香港の真実?その事実とは、「香港の真実」というスローガンの前に立つ林鄭月娥が行政長官選挙において、たったの777票で当選し、現在の支持率は僅か17%しかなく、統治の正統性は時がたつにつれて弱まっていること。

香港の真実?その事実とは、正統性を失い権力を貪る政権が自分自身の悪行の数々を糊塗するための方便に「真実」をキーワードとして利用し,市民を「真実」について「啓蒙」していること。小說『1984』の真理省が形を成しつつある。
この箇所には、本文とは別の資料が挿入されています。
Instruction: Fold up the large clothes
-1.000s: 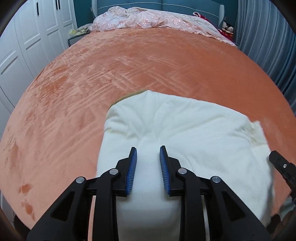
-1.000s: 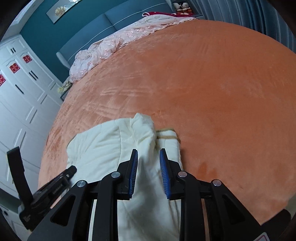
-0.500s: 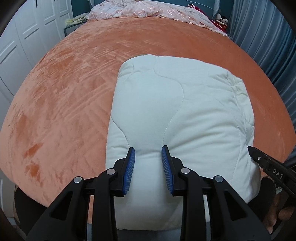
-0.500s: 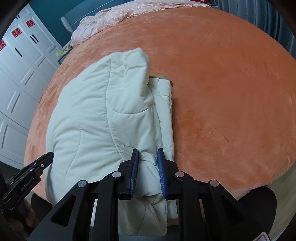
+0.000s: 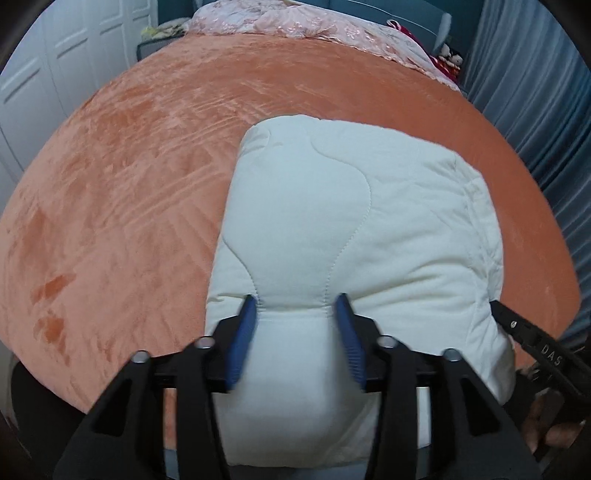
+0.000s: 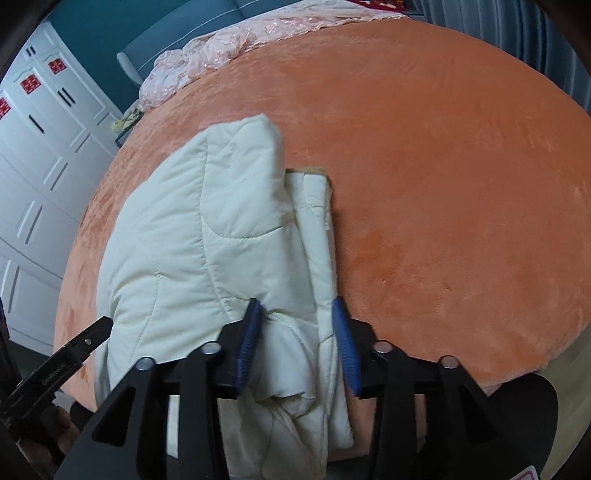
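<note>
A folded cream quilted garment (image 5: 354, 229) lies on the orange bed cover at the near edge; it also shows in the right wrist view (image 6: 207, 236). My left gripper (image 5: 295, 325) is open, its blue pads either side of the garment's near left fold. My right gripper (image 6: 297, 325) is open too, its pads spread around the bunched near right edge. The right gripper's tip shows at the left view's right edge (image 5: 532, 339), and the left gripper's tip shows at the right view's left edge (image 6: 70, 354).
The orange bed cover (image 5: 147, 155) spreads wide to the far side. A pink quilt (image 5: 295, 26) lies bunched at the headboard. White wardrobe doors (image 6: 40, 155) stand on the left, blue curtains (image 5: 535, 74) on the right. The bed's near edge drops off below the grippers.
Both grippers opened wider; the right one had been pinched on the bunched edge and let go. The garment stays folded near the bed's edge.
</note>
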A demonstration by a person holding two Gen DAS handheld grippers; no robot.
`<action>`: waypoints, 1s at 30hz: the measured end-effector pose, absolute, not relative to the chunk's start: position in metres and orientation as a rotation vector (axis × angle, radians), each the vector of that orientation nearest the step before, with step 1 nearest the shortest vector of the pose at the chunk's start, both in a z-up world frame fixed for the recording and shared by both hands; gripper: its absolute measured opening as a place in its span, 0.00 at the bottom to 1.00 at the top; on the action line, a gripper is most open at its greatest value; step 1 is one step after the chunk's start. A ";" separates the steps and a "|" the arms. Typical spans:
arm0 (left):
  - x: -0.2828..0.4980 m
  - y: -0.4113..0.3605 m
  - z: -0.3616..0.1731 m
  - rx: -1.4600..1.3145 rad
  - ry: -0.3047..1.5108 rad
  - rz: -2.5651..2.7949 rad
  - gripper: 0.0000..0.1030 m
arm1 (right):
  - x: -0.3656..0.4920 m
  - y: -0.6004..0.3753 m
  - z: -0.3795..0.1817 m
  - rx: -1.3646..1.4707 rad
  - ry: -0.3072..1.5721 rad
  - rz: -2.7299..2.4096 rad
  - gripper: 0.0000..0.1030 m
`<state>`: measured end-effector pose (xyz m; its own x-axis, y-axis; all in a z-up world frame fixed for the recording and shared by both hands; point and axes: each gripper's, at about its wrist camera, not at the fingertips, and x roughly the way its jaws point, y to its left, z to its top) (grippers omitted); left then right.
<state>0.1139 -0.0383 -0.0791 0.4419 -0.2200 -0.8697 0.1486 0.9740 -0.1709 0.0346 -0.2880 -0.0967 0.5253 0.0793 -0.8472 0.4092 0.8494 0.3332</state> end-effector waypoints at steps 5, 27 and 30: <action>0.130 -0.010 -0.082 -0.246 1.136 -0.231 0.84 | 0.032 -0.320 -0.117 0.796 1.021 -0.178 0.64; 0.134 -0.022 -0.091 -0.356 1.132 -0.329 0.67 | 0.067 -0.298 -0.124 0.856 0.956 -0.025 0.25; 0.124 -0.019 -0.063 -0.312 1.073 -0.352 0.60 | 0.060 -0.293 -0.094 0.804 0.895 -0.017 0.22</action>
<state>0.1243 -0.0191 -0.0627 0.4318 -0.4262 -0.7949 0.1275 0.9013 -0.4140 0.0603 -0.2934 -0.0937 0.6452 0.3054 -0.7004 0.3316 0.7140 0.6167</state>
政府が事ある毎に「真実」、「真実」と宣うことはまさに「真実省」がやっていることである。

香港の真実?その事実とは、林鄭月娥の統治は3万人の警察力に頼り切り、立法会の運営も警備員として働いている元警察官に依存していること。

香港の真実?その事実とは、監警会が招聘した5人の外国人専門家は全員、当局への不満を顕にし、専門家パネルを辞任したのみならず、監警会の報告書を「新たなる真実(New Truth)」と痛切批判したこと。 その事実とは、報告書に記載されている内容の多くは事実と乖離していること。監警会は自己矛盾しており、調査権限を有しないながらも、警察の見解を信憑性があるものとして是認している。

香港の真実?その事実とは、「人民の感情に配慮する」ために、教育当局が大学入試の歴史科問題を取り消したこと。その事実とは、教育を司る首長は「いくつかの歴史の出来事は公の場に議論してはならない」、歴史教育は「生徒に国民としての感情と民族への帰属意識を持たせるためのもの」だと公言したこと。
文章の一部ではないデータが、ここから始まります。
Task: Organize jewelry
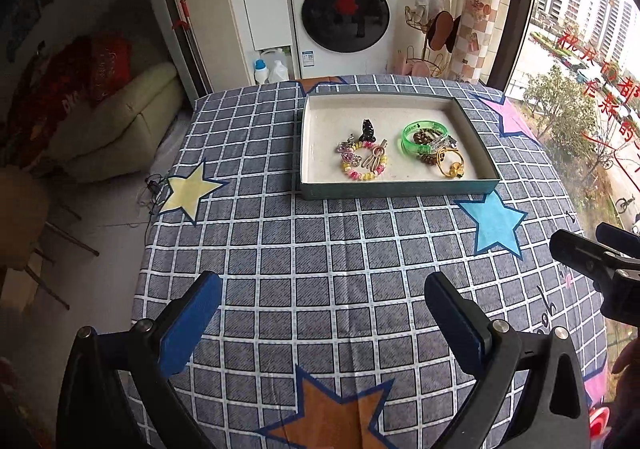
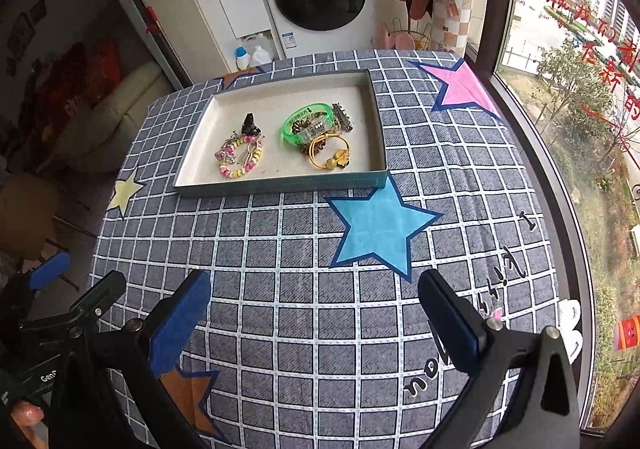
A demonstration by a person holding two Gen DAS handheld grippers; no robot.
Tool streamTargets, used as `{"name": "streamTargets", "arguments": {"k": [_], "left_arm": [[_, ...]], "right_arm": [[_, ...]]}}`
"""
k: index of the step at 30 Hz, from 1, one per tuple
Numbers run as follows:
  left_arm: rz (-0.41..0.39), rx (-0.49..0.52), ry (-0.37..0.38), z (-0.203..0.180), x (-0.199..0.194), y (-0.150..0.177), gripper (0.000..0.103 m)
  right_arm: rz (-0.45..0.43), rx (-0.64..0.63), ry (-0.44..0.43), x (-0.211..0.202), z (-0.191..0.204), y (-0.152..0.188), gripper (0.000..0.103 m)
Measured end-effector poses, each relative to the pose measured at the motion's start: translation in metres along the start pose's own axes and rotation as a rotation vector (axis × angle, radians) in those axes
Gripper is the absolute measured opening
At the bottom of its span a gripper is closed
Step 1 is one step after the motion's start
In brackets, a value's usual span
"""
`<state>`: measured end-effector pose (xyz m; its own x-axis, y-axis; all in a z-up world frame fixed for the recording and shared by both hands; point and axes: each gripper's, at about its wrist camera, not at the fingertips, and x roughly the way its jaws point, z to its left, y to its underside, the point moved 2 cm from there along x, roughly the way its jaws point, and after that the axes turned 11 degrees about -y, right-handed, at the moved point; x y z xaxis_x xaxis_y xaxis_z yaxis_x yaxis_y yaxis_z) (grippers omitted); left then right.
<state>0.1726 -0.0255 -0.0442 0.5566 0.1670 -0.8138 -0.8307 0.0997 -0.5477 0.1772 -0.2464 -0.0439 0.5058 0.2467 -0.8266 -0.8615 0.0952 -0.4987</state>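
A shallow grey box with a white inside stands on the far half of the table. In it lie a pink and yellow bead bracelet, a black clip, a green bangle, brown beads and a yellow hair tie. My left gripper is open and empty, above the near part of the table. My right gripper is open and empty, also well short of the box.
The table wears a grey checked cloth with coloured stars. A washing machine stands behind it, a sofa to the left, a window along the right edge. My right gripper shows at the left wrist view's right edge.
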Motion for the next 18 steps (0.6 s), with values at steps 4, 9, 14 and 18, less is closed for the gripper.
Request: {"name": "streamTargets", "arguments": {"k": [4,9,14,18], "left_arm": [[-0.022,-0.014,-0.013,0.013,-0.023,0.007,0.103],[-0.04,-0.021,-0.021,0.027,-0.044,0.012,0.103],[-0.058,-0.036,-0.014,0.039,-0.058,0.009,0.103],[-0.075,-0.038,-0.011,0.043,-0.064,0.007,0.103]], "right_arm": [[-0.046,-0.033,0.031,-0.026,0.018,0.008,0.103],[-0.075,-0.047,0.059,-0.052,0.035,0.015,0.103],[-0.114,-0.056,0.083,-0.073,0.048,0.019,0.103],[-0.12,-0.063,0.096,-0.08,0.053,0.019,0.103]]}}
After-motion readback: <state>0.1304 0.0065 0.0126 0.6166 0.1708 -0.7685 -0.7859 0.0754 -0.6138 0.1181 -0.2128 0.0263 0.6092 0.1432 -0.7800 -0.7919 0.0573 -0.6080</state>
その事実とは、教育を標的にした、文化大革命で行われた「批鬥」が既に始まり、政府は公務員において「粛反(反対派の粛清)」を行い、立法会において警備員という武力を以て立法権を簒奪し,目の上のたんこぶである公営放送機関香港電台を懲らしめ、ジャーナリストを従わせ、公衆衛生上の「集合禁止令」を濫用し、デモ活動を根絶やしにすること。その事実とは、党幹部の「動員命令」が下された途端、長年潜伏した傀儡たちが挙って姿を現し、競うように主人に忠誠心を示すかの如く、市民を弾圧するのに権力を恣に濫用していること。

香港の真実?1000ページにも及ぶ監警会の報告書を読むと良い。「真実に関する記者会見」の燦々たる背景を見ると良い。その事実とは、権力も資金も人的資源を有する政府がまばゆいばかりの「真実」を作り出す力を持ち合わせていること。